Re: I have end-of-lifed cvsps

"Eric S. Raymond" <esr@xxxxxxxxxxx> · Tue, 17 Dec 2013 13:47:24 -0500

Johan Herland <johan@xxxxxxxxxxx>:
> However, I fear that you underestimate the number of users that want
> to use Git against CVS repos that are orders of magnitude larger (in
> both dimensions: #commits and #files) than your example repo.

You may be right. See below...

I'm working with Alan Barret now on trying to convert the NetBSD
repositories. They break cvs-fast-export through sheer bulk of
metadata, by running the machine out of core.  This is exactly
the kind of huge case that you're talking about.

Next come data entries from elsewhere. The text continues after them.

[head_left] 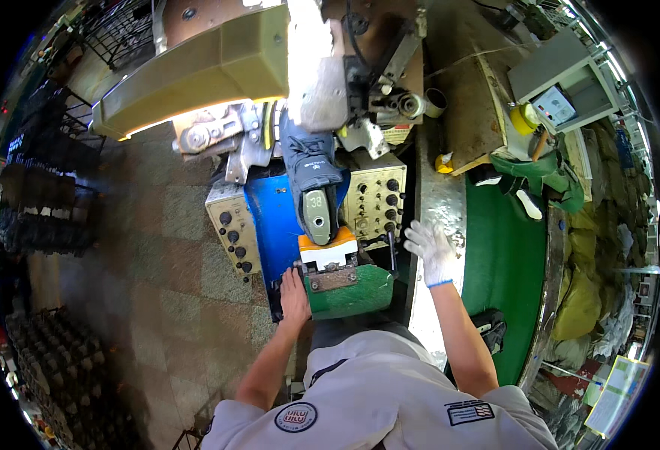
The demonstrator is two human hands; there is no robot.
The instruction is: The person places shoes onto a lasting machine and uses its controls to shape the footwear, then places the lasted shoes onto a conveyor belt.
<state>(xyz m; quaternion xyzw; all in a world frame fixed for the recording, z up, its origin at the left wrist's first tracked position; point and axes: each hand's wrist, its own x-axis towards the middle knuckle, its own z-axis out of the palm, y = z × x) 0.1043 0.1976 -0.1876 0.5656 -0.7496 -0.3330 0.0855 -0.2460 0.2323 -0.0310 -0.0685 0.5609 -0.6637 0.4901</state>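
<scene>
A dark lace-up shoe upper (311,159) sits in the machine in front of me, toe away, stretched over a green shoe last (317,214) with a round hole in it. Its near end meets an orange-and-white pad (328,249) above a green machine cover (352,292). Bare, with its fingers stretched out, my left hand (294,298) lies against the left side of that cover. My right hand (433,253), in a white glove, is held with fingers apart above a pale metal bench edge, right of a dark lever (391,247). It holds nothing.
Control boxes with black knobs (375,199) flank the blue panel (266,217). Overhead, a yellow-brown machine arm (195,71) reaches left. On the right runs a green conveyor belt (514,277) with a dark shoe (489,330) on it. Racks (52,375) stand at the left.
</scene>
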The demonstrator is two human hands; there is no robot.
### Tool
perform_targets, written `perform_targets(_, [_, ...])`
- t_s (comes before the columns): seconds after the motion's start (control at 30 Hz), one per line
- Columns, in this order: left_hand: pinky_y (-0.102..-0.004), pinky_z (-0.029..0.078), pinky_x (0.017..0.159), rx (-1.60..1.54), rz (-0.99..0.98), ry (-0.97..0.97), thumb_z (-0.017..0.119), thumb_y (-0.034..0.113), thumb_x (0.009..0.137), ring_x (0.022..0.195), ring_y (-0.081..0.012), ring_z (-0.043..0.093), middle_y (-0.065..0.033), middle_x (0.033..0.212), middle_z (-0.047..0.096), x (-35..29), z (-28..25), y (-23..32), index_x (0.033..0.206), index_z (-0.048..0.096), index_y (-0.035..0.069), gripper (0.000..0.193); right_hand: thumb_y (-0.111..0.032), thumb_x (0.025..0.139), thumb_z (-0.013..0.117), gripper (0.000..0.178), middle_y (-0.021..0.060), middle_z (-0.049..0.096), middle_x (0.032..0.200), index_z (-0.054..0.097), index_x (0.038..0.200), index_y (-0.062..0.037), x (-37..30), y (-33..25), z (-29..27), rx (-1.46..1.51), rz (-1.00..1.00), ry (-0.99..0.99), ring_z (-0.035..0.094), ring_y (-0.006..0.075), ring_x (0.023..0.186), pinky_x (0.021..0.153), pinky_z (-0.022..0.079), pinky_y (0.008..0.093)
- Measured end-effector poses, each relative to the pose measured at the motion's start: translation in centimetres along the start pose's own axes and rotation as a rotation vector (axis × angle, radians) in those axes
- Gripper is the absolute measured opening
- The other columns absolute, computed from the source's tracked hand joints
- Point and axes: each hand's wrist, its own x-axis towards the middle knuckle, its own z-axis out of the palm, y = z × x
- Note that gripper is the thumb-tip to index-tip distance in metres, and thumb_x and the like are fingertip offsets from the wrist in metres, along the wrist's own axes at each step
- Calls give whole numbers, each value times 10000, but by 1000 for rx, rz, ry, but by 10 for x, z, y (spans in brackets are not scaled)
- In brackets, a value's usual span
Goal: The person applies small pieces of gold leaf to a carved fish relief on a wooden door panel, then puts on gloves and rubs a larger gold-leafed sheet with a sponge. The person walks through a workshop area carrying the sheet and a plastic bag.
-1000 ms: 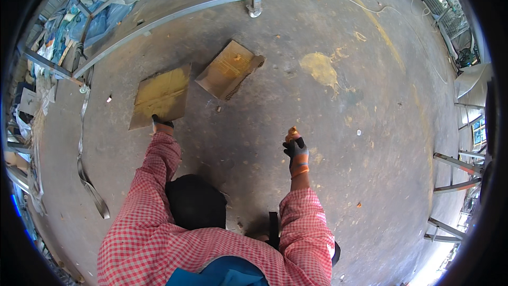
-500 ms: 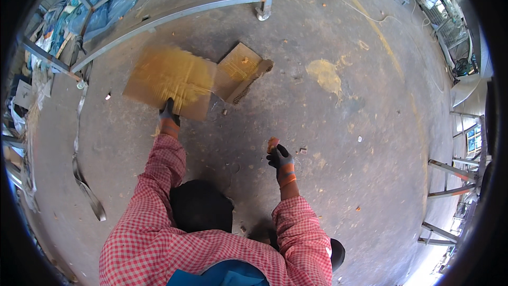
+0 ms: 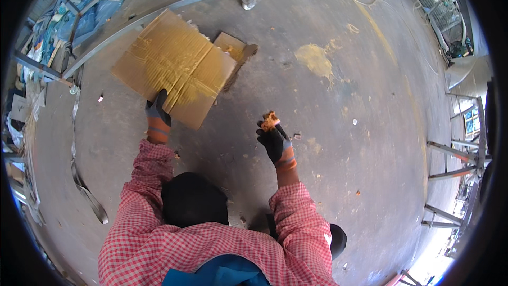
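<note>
My left hand (image 3: 159, 112), in a dark glove with an orange cuff, grips the near edge of a flat brown cardboard sheet (image 3: 174, 63) with a yellowish stain. The sheet is tilted, and its far right part covers some of a smaller cardboard piece (image 3: 231, 44) with a torn corrugated edge, lying on the floor. In my right hand (image 3: 273, 140), gloved likewise, is a small crumpled orange-brown scrap (image 3: 270, 121), pinched at the fingertips. What the scrap is made of I cannot make out.
A metal frame on casters (image 3: 159, 17) stands beyond the cardboard. Bundled plastic sheeting (image 3: 98, 18) lies at the far left. A grey strap (image 3: 79, 175) lies on the floor at left. Small debris and a yellow stain (image 3: 315, 61) mark the concrete. Metal stands (image 3: 450, 151) line the right.
The cardboard sheet has turned and swung over more of the smaller piece. My right hand has moved slightly forward, lifting the scrap into fuller view. The whole view has shifted a little.
</note>
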Motion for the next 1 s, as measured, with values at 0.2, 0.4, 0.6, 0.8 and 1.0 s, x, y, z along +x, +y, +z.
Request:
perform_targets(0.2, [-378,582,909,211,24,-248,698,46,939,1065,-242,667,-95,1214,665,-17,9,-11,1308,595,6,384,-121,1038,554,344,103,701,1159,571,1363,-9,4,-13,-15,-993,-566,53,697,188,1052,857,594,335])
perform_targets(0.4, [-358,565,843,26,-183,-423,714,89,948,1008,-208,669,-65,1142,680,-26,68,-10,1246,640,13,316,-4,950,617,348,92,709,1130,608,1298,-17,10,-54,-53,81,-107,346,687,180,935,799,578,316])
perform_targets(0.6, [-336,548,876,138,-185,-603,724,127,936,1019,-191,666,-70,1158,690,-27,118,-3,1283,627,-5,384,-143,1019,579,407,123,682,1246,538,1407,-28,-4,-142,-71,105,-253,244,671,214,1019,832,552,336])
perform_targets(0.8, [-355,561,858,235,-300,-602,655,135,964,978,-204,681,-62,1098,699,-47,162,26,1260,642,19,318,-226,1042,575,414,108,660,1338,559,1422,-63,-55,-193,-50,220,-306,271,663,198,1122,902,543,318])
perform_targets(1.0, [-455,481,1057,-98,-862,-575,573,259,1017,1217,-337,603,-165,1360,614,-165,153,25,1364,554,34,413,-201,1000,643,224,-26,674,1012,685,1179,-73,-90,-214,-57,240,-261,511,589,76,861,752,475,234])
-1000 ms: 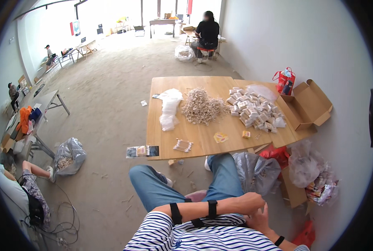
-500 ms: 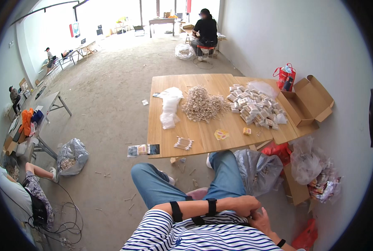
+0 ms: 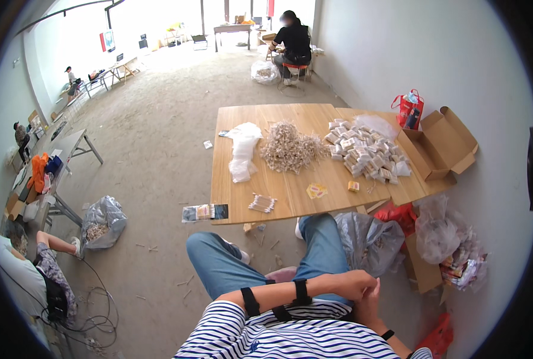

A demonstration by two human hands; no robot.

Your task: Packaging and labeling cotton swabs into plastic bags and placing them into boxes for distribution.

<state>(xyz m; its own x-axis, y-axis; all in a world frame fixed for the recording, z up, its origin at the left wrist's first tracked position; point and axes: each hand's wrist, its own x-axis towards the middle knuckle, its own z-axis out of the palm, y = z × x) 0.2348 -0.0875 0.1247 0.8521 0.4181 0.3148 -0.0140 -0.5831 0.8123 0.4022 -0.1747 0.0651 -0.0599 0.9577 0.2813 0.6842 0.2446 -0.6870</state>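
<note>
My left arm crosses in front of my striped shirt, and my left hand (image 3: 357,285) is curled closed against my right hand (image 3: 369,305), off the table at my right side. Some right fingertips show beside the left knuckles, stretched upward; the rest are hidden. Whatever the left fingers hold, if anything, is out of sight. On the wooden table (image 3: 278,203) ahead lie a small bunch of cotton swabs (image 3: 262,203), a heap of loose swabs (image 3: 290,148), many small packed bundles (image 3: 365,149) and a stack of clear plastic bags (image 3: 243,152).
Yellow cards (image 3: 317,191) and a small yellow box (image 3: 353,186) lie near the table's front edge. An open carton (image 3: 437,146) stands at the right, with plastic sacks (image 3: 371,242) below. A person (image 3: 293,45) sits at the back; another person (image 3: 24,275) is at left.
Both hands have risen slightly. The right fingers, lower and more apart before, now reach up beside the left hand. The things on the table have stayed put.
</note>
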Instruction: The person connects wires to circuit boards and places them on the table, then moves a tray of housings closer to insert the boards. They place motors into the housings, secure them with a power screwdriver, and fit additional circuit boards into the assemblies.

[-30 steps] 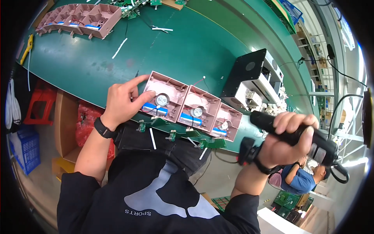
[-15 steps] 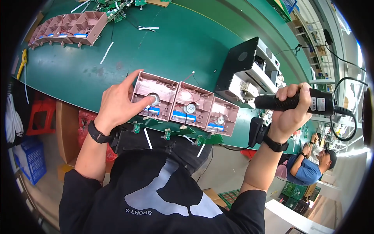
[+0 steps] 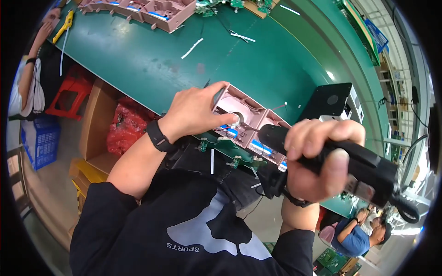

Alan and I are going to take a good hard whack at modifying cvs-fast-export 
to make this work. Because there really aren't any feasible alternatives.
The analysis code in cvsps was never good enough. cvs2git, being written
in Python, would hit the core limit faster than anything written in C.

> Although a full-history converter with fairly stable output can be
> made to support this second problem for repos up to a certain size,
> there will probably still be users that want to work incrementally
> against much bigger repos, and I don't think _any_
> full-history-gone-incremental importer will be able to support the
> biggest repos.
> 
> Consequently I believe that for these big repos it is _impossible_ to
> get both fast incremental workflows and a high degree of (historical)
> correctness.
> 
> cvsps tried to be all of the above, and failed badly at the
> correctness criteria. Therefore I support your decision to "shoot it
> through the head". I certainly also support any work towards making a
> full-history converter work in an incremental manner, as it will be
> immensely useful for smaller CVS repos. But at the same time we should
> realize that it won't be a solution for incrementally working against
> _large_ CVS repos.

It is certainly the case that a sufficiently large CVS repo will break
anything, like a star with a mass over the Chandrasekhar limit becoming a 
black hole :-)

The question is how common such supermassive cases are. My own guess is that
the *BSD repos and a handful of the oldest GNU projects are pretty much the
whole set; everybody else converted to Subversion within the last decade. 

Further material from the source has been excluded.